By Scott Michaux • July 8, 2021

Twitter is not always the best place to gamble with a little experimentation. Judgment can be harsh and uncaring. Golf Twitter – despite the etiquette and decorum associated with the game – can be as judgy and polarizing as the rest of the social media landscape.

But Sam Harrop sat down at his piano and made a little leap of faith in early 2020, putting himself out there to his golf social media brethren.
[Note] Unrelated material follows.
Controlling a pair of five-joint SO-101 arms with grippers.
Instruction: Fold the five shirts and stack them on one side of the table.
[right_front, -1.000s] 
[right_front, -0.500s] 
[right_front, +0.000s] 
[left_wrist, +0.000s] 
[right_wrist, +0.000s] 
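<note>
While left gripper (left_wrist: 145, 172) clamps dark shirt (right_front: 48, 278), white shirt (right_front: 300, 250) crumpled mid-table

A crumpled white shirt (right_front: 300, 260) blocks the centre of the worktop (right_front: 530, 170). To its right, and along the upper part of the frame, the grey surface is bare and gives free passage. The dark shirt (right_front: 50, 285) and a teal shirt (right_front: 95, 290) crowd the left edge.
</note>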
“Many of you will know by now that music is my first love (though golf’s pretty high to be fair),” he tweeted. “So … I decided to pen an ode to Tony Finau, set to the tune of an REO Speedwagon classic. As you do. First time I’ve done something like this, so go easy on me.”
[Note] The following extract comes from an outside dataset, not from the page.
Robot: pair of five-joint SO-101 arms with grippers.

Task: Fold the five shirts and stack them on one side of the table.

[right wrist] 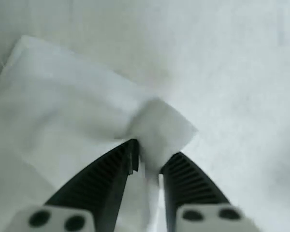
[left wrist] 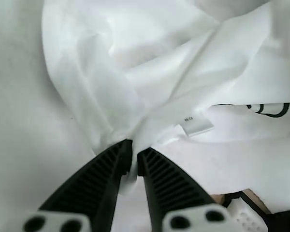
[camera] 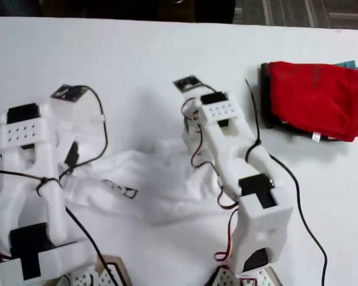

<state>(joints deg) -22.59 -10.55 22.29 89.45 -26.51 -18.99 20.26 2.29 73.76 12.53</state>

When Will Tony Finau Win Again? was – in its own I Can’t Fight This Feeling way – an instant classic. Harrop’s followers went from around 800 to a few thousand practically overnight and quickly grew to 12.5K. His little quips – delivered with the good humor of a roast and not malice – resonated with golf fans.

Its two biggest endorsers – PGA Tour star Tony Finau himself as well as REO Speedwagon founding member and drummer, Alan Gratzer. With that backing, a new golf social media star was born.

“I was pleasantly surprised,” Harrop said of the response. “You never know what to expect from Twitter. It can be slightly toxic at times. And from all my songs I’ve seen few very negative comments, though obviously the occasional one. For the most part, people love it and started demanding more – ‘When’s the next one? Who’s next?’ That was something I didn’t expect really. I thought I’d do this one song and maybe people will like it or they won’t and that will be it.

“There seemed to be a niche there that needed to be filled.”